▸ WORK REQUIRED: Pictures excluded, reproduce exactly the lines below from the one with "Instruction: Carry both" through the one with "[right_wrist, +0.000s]", both included.

▸ PROVIDED DATA:
# # #

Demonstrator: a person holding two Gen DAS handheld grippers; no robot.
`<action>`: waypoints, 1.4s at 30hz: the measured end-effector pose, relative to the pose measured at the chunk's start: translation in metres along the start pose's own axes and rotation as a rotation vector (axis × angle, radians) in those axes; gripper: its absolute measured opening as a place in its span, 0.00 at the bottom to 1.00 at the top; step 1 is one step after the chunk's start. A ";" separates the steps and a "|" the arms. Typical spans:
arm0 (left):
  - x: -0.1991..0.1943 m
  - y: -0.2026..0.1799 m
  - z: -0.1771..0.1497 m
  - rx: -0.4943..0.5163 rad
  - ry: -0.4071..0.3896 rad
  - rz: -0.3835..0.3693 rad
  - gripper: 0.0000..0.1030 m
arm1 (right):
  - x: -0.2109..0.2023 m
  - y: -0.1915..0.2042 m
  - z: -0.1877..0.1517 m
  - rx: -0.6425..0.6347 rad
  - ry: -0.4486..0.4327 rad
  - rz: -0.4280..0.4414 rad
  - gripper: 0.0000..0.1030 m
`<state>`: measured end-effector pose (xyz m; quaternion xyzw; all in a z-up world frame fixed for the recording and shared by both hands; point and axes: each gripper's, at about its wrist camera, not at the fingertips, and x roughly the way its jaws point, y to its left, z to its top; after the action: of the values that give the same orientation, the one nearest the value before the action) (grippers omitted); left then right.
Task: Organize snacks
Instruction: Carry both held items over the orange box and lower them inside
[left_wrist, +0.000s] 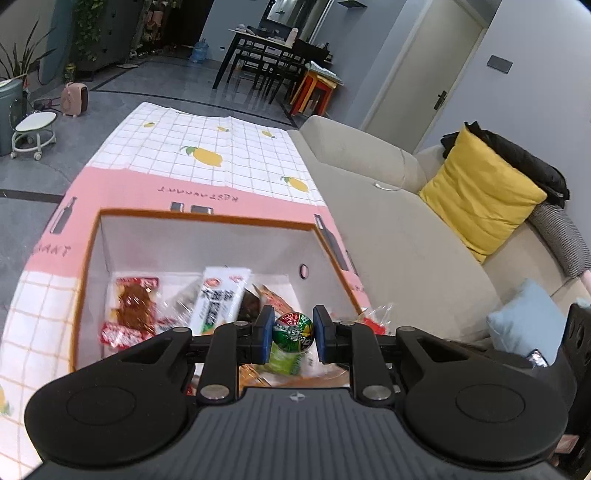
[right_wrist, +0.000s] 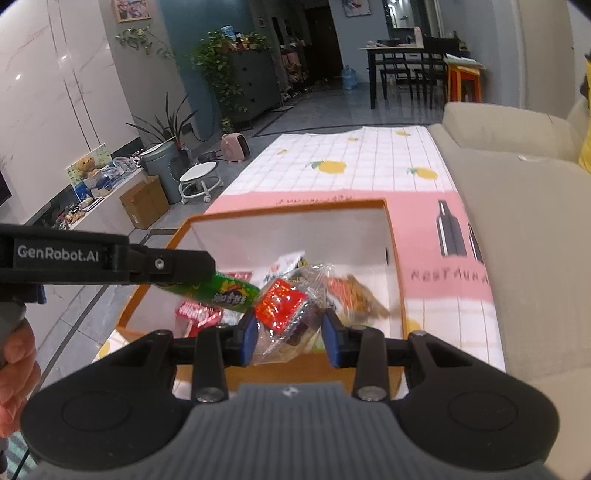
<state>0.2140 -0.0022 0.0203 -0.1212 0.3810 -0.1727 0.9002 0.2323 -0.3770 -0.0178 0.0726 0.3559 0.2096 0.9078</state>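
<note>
An orange-rimmed white box (left_wrist: 207, 236) stands on the cloth-covered table and holds several snack packets. My left gripper (left_wrist: 293, 334) is shut on a green snack tube (left_wrist: 291, 343), seen end-on, and holds it over the box's near side. In the right wrist view the same tube (right_wrist: 221, 291) sticks out of the left gripper over the box (right_wrist: 295, 214). My right gripper (right_wrist: 290, 332) is shut on a clear packet with a red label (right_wrist: 284, 314), held above the box's near edge.
The table carries a white checked cloth with lemons and a pink band (left_wrist: 221, 155). A beige sofa (left_wrist: 388, 221) with a yellow cushion (left_wrist: 476, 192) runs along the table's right side. A white stool (right_wrist: 199, 181) and a grey bin (right_wrist: 162, 162) stand on the floor at left.
</note>
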 end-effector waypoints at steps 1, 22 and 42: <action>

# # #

▸ ANSWER BOX:
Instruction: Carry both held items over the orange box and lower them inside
[left_wrist, +0.000s] 
[right_wrist, +0.000s] 

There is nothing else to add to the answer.